| Work task |
Search the material for the word "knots" and copy each line that holds it.

| Data block |
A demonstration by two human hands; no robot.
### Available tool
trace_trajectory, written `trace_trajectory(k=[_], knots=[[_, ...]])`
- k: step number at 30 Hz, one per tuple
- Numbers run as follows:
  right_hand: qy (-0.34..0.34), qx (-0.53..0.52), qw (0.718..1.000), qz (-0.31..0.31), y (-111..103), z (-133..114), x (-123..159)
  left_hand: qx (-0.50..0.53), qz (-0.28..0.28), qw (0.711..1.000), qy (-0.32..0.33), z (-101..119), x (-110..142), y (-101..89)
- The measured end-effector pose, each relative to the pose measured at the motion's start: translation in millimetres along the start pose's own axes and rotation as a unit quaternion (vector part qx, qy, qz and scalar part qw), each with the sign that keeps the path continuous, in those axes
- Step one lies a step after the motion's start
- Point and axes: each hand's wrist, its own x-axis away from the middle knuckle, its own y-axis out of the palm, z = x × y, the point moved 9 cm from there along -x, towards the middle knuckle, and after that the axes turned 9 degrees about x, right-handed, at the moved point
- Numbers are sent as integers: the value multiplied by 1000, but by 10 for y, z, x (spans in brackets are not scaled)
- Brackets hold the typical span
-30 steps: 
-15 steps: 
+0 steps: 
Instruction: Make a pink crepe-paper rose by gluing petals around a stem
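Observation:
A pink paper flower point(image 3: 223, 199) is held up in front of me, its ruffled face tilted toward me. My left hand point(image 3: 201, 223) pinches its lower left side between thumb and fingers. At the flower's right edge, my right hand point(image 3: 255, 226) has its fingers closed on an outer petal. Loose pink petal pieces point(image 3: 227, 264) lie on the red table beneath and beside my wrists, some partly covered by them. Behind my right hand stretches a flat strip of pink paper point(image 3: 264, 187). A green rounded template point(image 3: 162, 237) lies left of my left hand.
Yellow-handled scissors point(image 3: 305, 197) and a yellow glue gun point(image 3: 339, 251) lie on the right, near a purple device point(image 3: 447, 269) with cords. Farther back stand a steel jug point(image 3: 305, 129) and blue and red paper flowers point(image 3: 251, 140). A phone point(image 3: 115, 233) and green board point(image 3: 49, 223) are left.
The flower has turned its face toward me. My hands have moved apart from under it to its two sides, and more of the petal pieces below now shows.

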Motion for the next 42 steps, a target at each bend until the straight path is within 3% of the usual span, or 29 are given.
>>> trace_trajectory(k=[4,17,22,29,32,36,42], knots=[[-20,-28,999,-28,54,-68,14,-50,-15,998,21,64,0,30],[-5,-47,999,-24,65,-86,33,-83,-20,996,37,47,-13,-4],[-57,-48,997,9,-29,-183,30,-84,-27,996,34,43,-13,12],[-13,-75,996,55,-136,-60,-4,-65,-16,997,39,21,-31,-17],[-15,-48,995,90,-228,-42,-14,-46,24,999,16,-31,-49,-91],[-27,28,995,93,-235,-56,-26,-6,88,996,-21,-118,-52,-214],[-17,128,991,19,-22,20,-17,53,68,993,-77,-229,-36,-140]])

| Response box |
trace_trajectory, written `trace_trajectory(k=[_], knots=[[_, ...]])`
>>> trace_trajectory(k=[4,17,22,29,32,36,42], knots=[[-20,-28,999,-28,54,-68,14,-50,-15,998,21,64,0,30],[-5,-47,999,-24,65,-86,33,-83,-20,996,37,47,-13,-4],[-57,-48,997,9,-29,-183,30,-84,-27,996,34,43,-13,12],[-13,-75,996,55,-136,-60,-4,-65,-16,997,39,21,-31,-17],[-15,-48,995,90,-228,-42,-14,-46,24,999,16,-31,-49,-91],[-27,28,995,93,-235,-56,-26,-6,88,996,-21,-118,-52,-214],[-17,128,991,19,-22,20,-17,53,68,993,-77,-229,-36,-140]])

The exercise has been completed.